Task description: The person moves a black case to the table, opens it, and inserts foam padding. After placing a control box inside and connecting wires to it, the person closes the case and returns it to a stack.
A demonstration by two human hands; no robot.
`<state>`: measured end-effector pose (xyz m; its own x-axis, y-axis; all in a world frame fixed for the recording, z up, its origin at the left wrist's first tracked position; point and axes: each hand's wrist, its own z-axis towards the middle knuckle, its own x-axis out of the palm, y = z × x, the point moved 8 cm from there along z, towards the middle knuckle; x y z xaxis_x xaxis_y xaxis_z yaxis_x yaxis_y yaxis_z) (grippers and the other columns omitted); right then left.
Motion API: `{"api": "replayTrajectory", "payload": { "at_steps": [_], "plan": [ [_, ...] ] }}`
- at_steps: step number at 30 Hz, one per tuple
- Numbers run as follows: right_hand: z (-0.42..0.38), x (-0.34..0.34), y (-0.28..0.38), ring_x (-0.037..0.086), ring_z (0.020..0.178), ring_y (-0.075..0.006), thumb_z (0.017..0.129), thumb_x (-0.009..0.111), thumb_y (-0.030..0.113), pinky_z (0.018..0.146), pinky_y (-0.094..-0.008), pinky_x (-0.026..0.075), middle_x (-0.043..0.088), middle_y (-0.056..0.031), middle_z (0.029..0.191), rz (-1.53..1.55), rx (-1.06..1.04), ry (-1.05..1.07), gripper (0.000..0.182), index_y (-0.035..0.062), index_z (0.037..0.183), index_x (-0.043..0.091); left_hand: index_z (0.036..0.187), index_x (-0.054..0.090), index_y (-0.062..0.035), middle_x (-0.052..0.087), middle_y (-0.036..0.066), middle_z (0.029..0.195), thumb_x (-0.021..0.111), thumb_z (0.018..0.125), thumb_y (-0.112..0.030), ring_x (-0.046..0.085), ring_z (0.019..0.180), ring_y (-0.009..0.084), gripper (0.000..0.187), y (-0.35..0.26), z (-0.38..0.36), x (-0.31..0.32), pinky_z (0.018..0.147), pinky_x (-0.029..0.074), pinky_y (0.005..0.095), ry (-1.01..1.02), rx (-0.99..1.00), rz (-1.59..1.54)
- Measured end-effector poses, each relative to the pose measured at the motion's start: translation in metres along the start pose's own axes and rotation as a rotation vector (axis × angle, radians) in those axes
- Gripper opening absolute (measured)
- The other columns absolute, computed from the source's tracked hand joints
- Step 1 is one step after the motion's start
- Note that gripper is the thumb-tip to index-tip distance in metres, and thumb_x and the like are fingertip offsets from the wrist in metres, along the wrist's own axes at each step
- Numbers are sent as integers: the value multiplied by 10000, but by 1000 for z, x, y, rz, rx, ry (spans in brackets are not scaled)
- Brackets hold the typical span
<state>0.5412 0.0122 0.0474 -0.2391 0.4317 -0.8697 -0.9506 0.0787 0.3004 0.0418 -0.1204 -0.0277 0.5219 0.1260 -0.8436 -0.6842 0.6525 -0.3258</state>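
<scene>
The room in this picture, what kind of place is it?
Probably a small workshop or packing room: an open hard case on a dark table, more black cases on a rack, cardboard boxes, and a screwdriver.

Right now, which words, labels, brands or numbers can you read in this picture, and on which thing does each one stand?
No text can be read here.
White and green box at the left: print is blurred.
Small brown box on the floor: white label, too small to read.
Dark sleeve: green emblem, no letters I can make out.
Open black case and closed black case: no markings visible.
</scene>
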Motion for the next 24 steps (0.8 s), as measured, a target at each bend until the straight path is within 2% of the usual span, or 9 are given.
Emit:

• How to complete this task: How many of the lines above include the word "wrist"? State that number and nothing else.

• Solution for this exercise: 2